Вцепившись в сумочку, Мег зашагала к кассе.
- Привет!
Ее словно громом поразило. Она медленно повернулась, цепенея от ужаса.
Из окошка "бьюика" на нее смотрел Чак. На лице его поигрывала знакомая ухмылка.
- Тебя подвезти, крошка? - спросил он.
Эллиот Хансен считался блестящим мастером бриджа, мирового уровня, но его вполне устраивал пост секретаря клуба "Пятьдесят" - он был отпетым гомосексуалистом, и спортивная сторона бриджа его абсолютно не интересовала.
В этот жаркий и солнечный день он сидел за своим столом и разглядывал детектива Лепски, как разглядывают большого мохнатого паука, невесть откуда свалившегося к вам в ванну.
Эллиот Хансен был статный, осанистый и видный мужчина. Густые седые волосы спадали на воротник. Ровнейшие ряды вставных зубов, которые он чистил минимум три раза в день, так и лучились, стоило ему улыбнуться. Он уверял, что ему шестьдесят, но даже набросив лет семь, вы бы все равно промахнулись. В сфере его общения находились только богачи, люди богатые до неприличия. Он купался в роскоши, пил только старые выдержанные вина. В маленьком мире клуба его окружала только роскошь, но даже сейчас Хансен не упускал случая легонько облапить где-нибудь в туалете первого попавшегося красавчика.
Шеф полиции Террелл решил: к Хансену нужно послать Тома Лепски, здесь нужен именно он, - человек, который не витает в облаках, далек от снобизма, не робеет перед богатством, а самое главное - обладает недюжинным честолюбием.
- Слушаю вас, - нежно пропел Хансен. Он вытащил из-за манжеты надушенный шелковый платок и помахал перед своим изысканным носом.
Своим полицейским голосом, заставившим Хансена поморщиться, Лепски объяснил цель своего прихода.
По происхождению Эллиот Хансен был англичанином. Много лет назад он служил мажордомом у некоего герцога, но однажды герцог здорово вляпался с каким-то бойскаутом. Вскоре английская полиция пресытилась и собственными деяниями Хансена, ему пришлось уехать из страны, и он с радостью принял пост секретаря самого престижного клуба для игроков в бридж во Флориде, клуба для избранных.
Хансен слушал Лепски, едва веря собственным ушам.
- Но, мой дорогой друг, это в высшей степени немыслимо! Один из нашей обслуги? Нет! Нет! Категорически невозможно!
Лепски ненавидел гомосексуалистов не меньше, чем Хансен ненавидел детективов. Он заерзал в кресле, сдерживая раздражение.
- Мы ищем индейца, - сказал он. - По нашим данным, ему года двадцать три - двадцать пять, густые черные волосы, ходит в темных джинсах и цветастой рубахе. У вас есть индеец, который подходит под это описание?
- Такой молодой? - Хансен поморщился. - Нет... нет... все наши индейцы - народ в возрасте. Работают у нас много лет... да, еще как много... и всю жизнь - в цветастых рубахах. - Он отвел голову назад и засмеялся. Произведенный им звук напомнил Лепски ржание кобылы.
- Угу... но поставьте себя на наше место, - напирал Лепски. - Два члена вашего клуба убиты. Третий решил сыграть в ящик сам: убили его любовницу. У нас, естественно, возникает вопрос: нет ли связи между убийцей и вашим клубом? Нам известно, что убийца - индеец-семинол. Улавливаете? Может, кто-то из вашего персонала взялся за отстрел членов клуба?
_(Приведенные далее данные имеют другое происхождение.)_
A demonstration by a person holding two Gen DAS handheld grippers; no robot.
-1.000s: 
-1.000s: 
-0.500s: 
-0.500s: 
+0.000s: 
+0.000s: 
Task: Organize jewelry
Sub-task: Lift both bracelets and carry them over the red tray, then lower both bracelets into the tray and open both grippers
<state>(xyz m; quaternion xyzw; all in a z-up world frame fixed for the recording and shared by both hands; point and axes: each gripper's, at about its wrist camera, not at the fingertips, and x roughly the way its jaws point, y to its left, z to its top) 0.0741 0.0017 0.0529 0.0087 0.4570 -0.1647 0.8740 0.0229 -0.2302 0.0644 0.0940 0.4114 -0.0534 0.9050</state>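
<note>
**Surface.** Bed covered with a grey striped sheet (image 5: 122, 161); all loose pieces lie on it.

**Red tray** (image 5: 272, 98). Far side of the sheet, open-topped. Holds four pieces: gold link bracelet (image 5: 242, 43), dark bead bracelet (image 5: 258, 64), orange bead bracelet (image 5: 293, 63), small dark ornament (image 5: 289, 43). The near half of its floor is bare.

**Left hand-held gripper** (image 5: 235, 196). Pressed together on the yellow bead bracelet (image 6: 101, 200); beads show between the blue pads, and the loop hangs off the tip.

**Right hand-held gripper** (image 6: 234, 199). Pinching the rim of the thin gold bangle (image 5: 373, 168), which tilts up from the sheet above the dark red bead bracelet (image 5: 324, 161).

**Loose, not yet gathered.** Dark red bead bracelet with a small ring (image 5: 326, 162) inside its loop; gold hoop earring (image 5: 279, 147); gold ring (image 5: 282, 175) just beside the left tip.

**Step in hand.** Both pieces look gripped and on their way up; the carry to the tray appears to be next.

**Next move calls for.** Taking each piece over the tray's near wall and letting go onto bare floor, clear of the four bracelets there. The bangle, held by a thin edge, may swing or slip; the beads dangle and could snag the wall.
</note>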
Хансен высокомерно улыбнулся, демонстрируя шикарные вставные челюсти.
- Уверяю вас, дорогой друг, вы совершенно не там, абсолютно не там ищете. Наши слуги работают у нас не первый год... Далеко не первый. Они нас обожают. Вы себе этого просто представить не можете. Эти индейцы - народ исключительно преданный, такие душки. Они нас обожают.
- А вдруг кто-то из них заимел на вас зуб? - настойчиво допытывался Лепски. - Может, кто-то считает, что с ним плохо обошлись?
- Плохо обошлись? - Хансен искренне поразился. - К персоналу здесь наипрекраснейшее отношение. Мы как одна семья - большая и счастливая.
Лепски тяжело задышал через нос.
- Вы никого из персонала не увольняли? Может, кто-то не отвечал вашим требованиям?
Во время всего разговора Хансен поигрывал ручкой с золотым пером. Тут она выскользнула из пальцев и покатилась по столу. Он чуть вздрогнул, будто на секунду дал о себе знать какой-то зубной нерв. От глаз Лепски это не укрылось.
Последовала долгая пауза, потом Хансен поднял ручку и принялся снова катать ее между пальцами.